My choreography is continuous to my processes as a performer, scholar and teacher.
My work relates to ideas of embodiment, collaboration, and processes of becoming and unbecoming. It is performed in formal proscenium theaters, intimate studio settings, art galleries, and at festivals locally, regionally and internationally. The ethos of my work is guided by formalism, improvisation, and theoretical research.
I make collaborative performances, often including live interactive visual and sonic elements. The affiliation of music and dance is central to my research. From my four year collaboration with multimedia composer Jazer Giles, to participating in a Collective Composition residency with ten international musicians and choreographers at Banff Centre, to collaborating with live orchestras and conductors in opera productions, I ask of the music/dance relationship: “what else?” What else can these forms contribute to one another? How else might we meet? What models for collaboration have gone unexplored? Collaboration leavens my research with a sense of play, but it also asks me to quiet my assumptions and listen.
I return consistently to creating concrete ranges between oppositional forces. My dances live in these continuums: between agreement and disagreement, sacred and quotidian, obedience and wilderness. I bring chance procedures into my rehearsal process in order to destabilize the dominant paradigms in my work and create other possibilities. I see each dance I make as a responsive system with its own weather, ecology, and muscularity.

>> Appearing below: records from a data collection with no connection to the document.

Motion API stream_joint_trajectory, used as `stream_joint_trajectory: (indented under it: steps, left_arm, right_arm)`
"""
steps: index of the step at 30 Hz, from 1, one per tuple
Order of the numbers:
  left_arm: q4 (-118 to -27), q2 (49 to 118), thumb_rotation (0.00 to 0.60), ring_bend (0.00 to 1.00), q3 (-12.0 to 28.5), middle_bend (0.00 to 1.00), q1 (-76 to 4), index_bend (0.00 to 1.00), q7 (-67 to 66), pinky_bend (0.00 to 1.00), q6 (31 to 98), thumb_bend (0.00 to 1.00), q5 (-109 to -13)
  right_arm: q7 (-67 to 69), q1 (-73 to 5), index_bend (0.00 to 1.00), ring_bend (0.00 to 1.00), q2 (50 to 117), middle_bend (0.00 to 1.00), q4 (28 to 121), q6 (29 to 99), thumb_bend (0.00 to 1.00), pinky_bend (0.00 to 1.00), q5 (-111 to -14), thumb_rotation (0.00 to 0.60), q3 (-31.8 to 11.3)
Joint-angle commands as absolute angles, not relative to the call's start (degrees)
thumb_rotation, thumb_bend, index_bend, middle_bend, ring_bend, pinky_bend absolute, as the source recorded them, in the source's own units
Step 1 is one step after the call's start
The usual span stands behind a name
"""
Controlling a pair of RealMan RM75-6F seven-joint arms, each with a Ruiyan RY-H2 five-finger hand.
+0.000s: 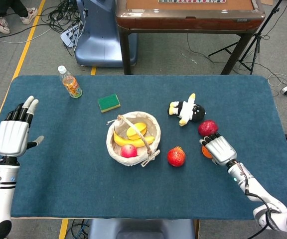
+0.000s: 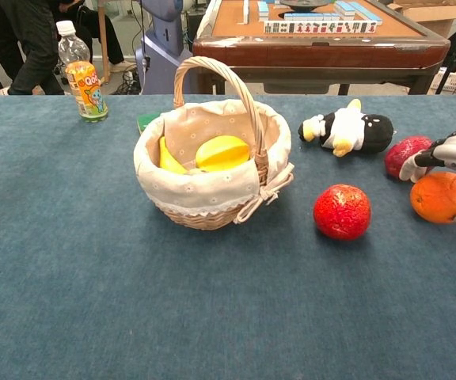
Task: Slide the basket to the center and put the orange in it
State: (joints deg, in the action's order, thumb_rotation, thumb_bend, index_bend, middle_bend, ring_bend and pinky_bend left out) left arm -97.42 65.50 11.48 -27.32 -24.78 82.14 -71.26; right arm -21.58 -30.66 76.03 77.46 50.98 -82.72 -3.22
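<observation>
While right hand (image 1: 218, 150) fingers cup round orange (image 2: 442, 197), woven basket (image 1: 133, 138), left hand (image 1: 13, 136) spread.

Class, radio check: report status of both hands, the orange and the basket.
Right hand over the orange, grip not confirmed. Left hand open, clear of the table's left edge. Basket centered, holding fruit. Red fruit lies between orange and basket.

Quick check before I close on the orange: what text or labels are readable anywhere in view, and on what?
"Qoo", partly legible, on the orange label of the drink bottle at the table's far left; the smaller print below it is too blurred to read.
Mahjong tiles on the brown table behind: marks visible, too small to read.
Nothing readable on the basket, the orange, the plush penguin or either hand.
</observation>
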Motion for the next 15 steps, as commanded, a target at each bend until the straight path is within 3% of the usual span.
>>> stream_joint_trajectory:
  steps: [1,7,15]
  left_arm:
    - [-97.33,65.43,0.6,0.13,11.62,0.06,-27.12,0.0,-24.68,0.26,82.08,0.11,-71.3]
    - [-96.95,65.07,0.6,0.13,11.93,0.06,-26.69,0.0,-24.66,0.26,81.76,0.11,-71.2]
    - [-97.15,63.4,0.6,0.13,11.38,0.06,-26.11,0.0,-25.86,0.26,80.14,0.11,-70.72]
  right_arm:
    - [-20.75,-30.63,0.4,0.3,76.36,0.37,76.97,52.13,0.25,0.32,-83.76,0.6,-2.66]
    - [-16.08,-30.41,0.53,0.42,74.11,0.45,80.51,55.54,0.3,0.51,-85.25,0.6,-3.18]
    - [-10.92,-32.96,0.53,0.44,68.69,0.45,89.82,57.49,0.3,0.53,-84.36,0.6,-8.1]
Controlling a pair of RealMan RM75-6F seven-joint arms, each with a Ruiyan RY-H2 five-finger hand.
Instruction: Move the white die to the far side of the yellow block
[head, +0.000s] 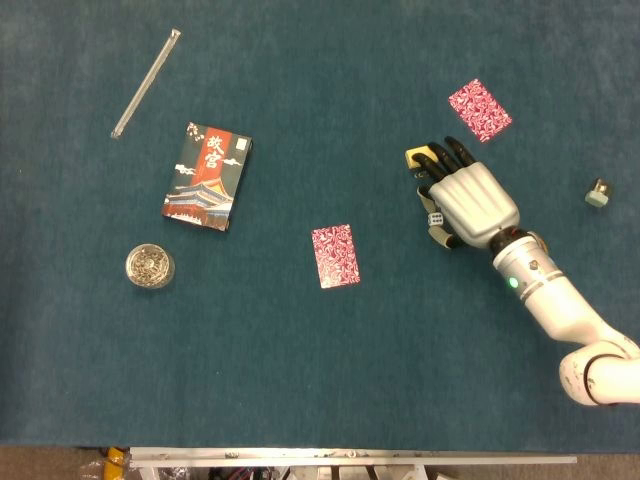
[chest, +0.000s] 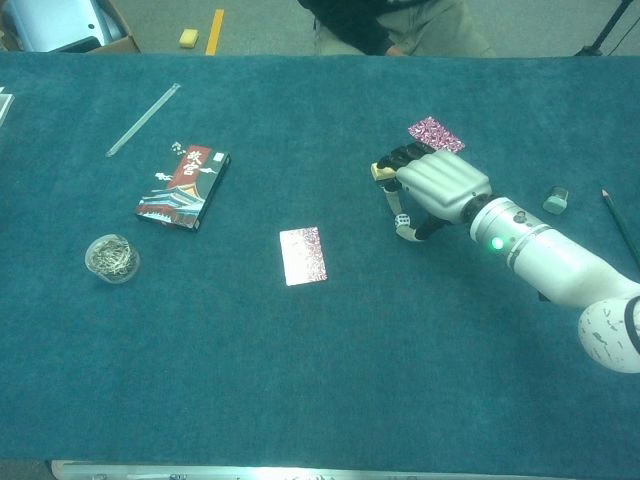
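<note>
On the blue felt table (head: 300, 380), going from the left, a small clear round jar (head: 150, 266) of metal bits, a clear plastic rod (head: 146, 83) and a dark printed card box (head: 208, 177) lie well apart from a red patterned playing card (head: 334, 255) near the middle. Further right, the right hand (head: 468, 200) lies palm-down and low over the cloth, its white forearm running off toward the near right edge and its dark fingers (head: 446, 156) reaching over the small yellow block (head: 416, 158). The small white die (head: 436, 219) sits just under the hand's thumb side, on the near side of the block, and I cannot tell whether the fingers pinch it or only touch it; a second red patterned card (head: 479, 110) lies beyond the hand.
</note>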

Barbie Diewald is a choreographer, performer, and teacher based in New England. Originally from Chicago, she trained at the Chicago Festival Ballet, Midwest Ballet Theatre, and Lou Conte Dance Center. In 2008, Barbie moved to New York, where she co-founded TrioDance Collective alongside Emily Jeffries. The company produced seven New York Seasons, including an interdisciplinary work with the Nouveau Classical Project at BAM, and was recognized as “a consistent force in the vast scene of emerging choreographers in NYC (Dance Informa).”
Diewald has developed her work with the support of numerous awards and residencies, including a 2018 Massachusetts Cultural Council Artist Fellowship in Choreography, Banff Centre’s Rick & Brune Sinneave Artist Award, a 2016 Bogliasco Fellowship, the New England Foundation for the Arts’ New England Dance Fund Award, and a grant from the Lower Manhattan Cultural Council. She was selected twice as a choreographer for New York Live Arts’ Bessie Schonberg Lab in Composition (with Gwen Welliver and Tere O’Connor respectively) as well as Susan Marshall’s SUMAC Choreographic research program, and was a recipient of Chen Dance Center’s New Steps Residency and the Upstart Residency at Brooklyn Arts Exchange. In 2016 she was an artist-in-residence at Ponderosa, an experimental dance center in Stoltzenhagen, Germany, and in 2018 she was visiting artist-in-residence at the Iron Factory in Philadelphia.
Diewald’s work has been commissioned and presented nationally at Brooklyn Academy of Music, the 92nd Street Y, Jacob’s Pillow Inside/Out, The Center for Performance Research, Mark Morris Dance Center, Dixon Place, The Chocolate Factory (THROW), The Cunningham Studios at Westbeth, Villa Victoria Center for the Arts (Boston), and the School for Contemporary Dance and Thought (Northampton, MA). Internationally, she has performed at Ponderosa, The Bogliasco Foundation Centre (Italy), and Banff Centre for Arts and Creativity (Canada).
Diewald has collaborated and performed with Katie Martin, Bronwen MacArthur and Stephanie Maher, and she engages in a ongoing improvisational performance project, “Unfinishing,” with choreographer Kate Seethaler. She is the resident choreographer at PanOpera, and has developed contemporary ballet and choreographic intensives for the Pioneer Valley Ballet. She makes her work within the framework of Barbie Diewald Choreography, a practice-led research group that performs throughout New England.
Presently, Barbie is a Visiting Professor of Dance at Mount Holyoke College and the Five College Dance Department. She has previously taught at Keene State College and Smith College, where she was an MFA Teaching fellow. Her current scholarly research is rooted in developing inclusive language and practices for teaching experiential anatomy and dance to non-binary and transgender students in academia.